Investing in younger generations is second nature to France’s top female goal-scorer.
The UEFA Foundation for Children is proud to announce that Olympic Lyonnais striker Eugénie Le Sommer has become its first women’s football ambassador. The French national team’s top goal-scorer hopes to use her high profile and football’s popularity to raise public awareness of children’s rights and education issues around the world.
“When they offered me this new role,” she explains, “I jumped at the chance, for various reasons. First, I’m committed to UEFA and understand all the good it can do for the women’s game and I know a bit about its foundation. But, above all, I am very committed to children’s education and giving young people the educational resources they need to grow up in the best environment. I want to help future generations, and I’m already doing that. So, now I’m looking forward to my new role.”
In signing for the foundation, she follows in the footsteps of Ivan Rakitić, the Croatian midfielder who became an ambassador in February.
UEFA president Aleksander Čeferin, who is chairman of the UEFA Foundation for Children, is delighted that Le Sommer has committed her time to backing this important cause.
“Eugénie Le Sommer is one of the greatest forwards of her generation but, just as importantly, she is someone who wants to make a meaningful impact off the pitch to give children the chance to have a better future,” said the UEFA president. “I am delighted with the commitment, willingness and energy that Eugénie has shown in helping youngsters around the world, and we are looking forward to working closely with her to achieve these goals.”
Commitment to children’s education
“Education is important to me,” says Le Sommer, “and it’s a sector I want to invest time in. We need to send young people the right messages now, so that they have a positive impact throughout their lives. I also want to share the pleasure of playing and my passion for football by helping those who need it in any way possible. Sometimes, the smallest details can actually change lives. I’ve become aware of that over the course of my career.
“Children’s education, access to sport and equal opportunity are issues that have affected my own life, so obviously they matter to me. But everything the foundation does interests me, and I’m prepared to help out in all the various sectors.”
Eugénie already has experience promoting youth football. She has accompanied various NGOs to schools to encourage youngsters to play football. She also organises all-girls football camps, called Stage Eugénie Le Sommer. During the two-day camps, girls play together, share advice, talk about their shared passion for football and enjoy some exclusive time with the national team player.
“The most important thing,” Le Sommer explains, “is to enjoy life, and I think that denying yourself what you love for the wrong reasons can only make you unhappy. I can only encourage any girls who want to play football to go for it. You should never live with regrets about missing out on what you love.
“We have a privileged place in society. Using our public image to help those in need is just great. Not everyone has the chance to make other people happy. Nowadays, professional female footballers have that opportunity and that’s a good thing.”

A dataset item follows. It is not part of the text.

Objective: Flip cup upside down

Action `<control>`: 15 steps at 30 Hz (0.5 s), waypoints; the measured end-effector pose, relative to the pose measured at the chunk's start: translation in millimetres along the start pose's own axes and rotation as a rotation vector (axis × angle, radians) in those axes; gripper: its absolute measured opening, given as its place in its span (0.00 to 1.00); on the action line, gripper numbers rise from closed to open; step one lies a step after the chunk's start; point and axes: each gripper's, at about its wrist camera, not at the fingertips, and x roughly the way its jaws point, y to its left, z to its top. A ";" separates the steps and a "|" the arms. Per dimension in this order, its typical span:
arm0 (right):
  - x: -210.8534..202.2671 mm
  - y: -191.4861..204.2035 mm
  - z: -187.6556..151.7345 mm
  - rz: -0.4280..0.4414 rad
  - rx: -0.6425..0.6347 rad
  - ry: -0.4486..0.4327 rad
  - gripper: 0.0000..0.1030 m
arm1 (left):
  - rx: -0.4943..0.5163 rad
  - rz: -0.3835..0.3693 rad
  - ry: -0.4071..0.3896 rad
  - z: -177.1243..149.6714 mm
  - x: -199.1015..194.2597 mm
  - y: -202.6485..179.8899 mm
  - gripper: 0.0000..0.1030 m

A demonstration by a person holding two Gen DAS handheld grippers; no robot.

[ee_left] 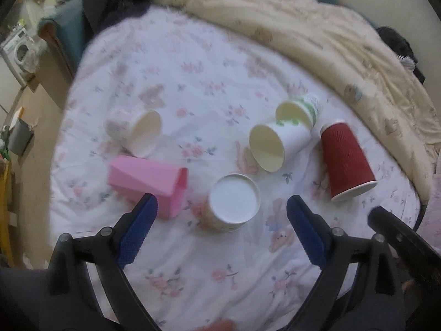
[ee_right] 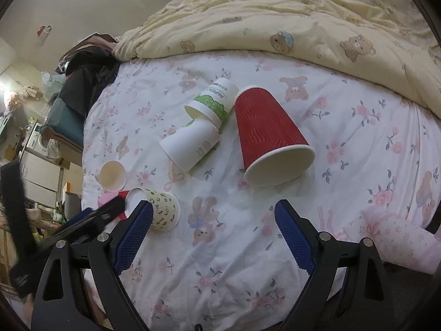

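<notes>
Several paper cups lie on a floral bed sheet [ee_left: 193, 82]. A patterned cup [ee_left: 233, 202] stands bottom-up just ahead of my open left gripper [ee_left: 222, 207], between the blue pads and apart from them; it also shows in the right wrist view [ee_right: 162, 211]. A red ribbed cup [ee_right: 267, 135] lies on its side, mouth toward my open, empty right gripper [ee_right: 213, 212]; it also shows in the left wrist view [ee_left: 346, 160]. Two white cups with green print [ee_right: 201, 132] lie on their sides, touching.
A pink angular cup [ee_left: 148, 186] lies on its side by the left pad. A small white cup [ee_left: 136, 132] lies tipped behind it. A yellow bear-print duvet [ee_right: 303, 13] is heaped at the back. Dark clothes [ee_right: 88, 77] sit at the bed's left edge.
</notes>
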 end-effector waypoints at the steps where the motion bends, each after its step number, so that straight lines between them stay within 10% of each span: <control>1: -1.7 2.0 -0.9 0.003 -0.010 -0.006 0.89 | 0.000 0.002 -0.023 -2.0 -8.9 3.8 0.90; 15: -39.2 51.2 -54.5 0.087 -0.225 -0.100 0.89 | -0.006 0.053 -0.213 -65.7 -87.2 71.6 0.90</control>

Greater visibility for women’s football
Eugénie is enthusiastic about the revamped UEFA Women’s Champions League, because the new group stage makes it more similar to the men’s competition. This format ought to result in greater competitiveness in the game and between teams, thereby raising the overall standard of the tournament.
“It is important for the Women’s Champions League to be broadcast all over the world so it can be seen by as many people as possible,” she says. “Especially in countries where they are less used to seeing women play football. This media coverage will enable young female footballers to progress and improve, for the good of women’s football in general. Girls will gain the inspiration they need as they develop and grow, and that will make all the difference.”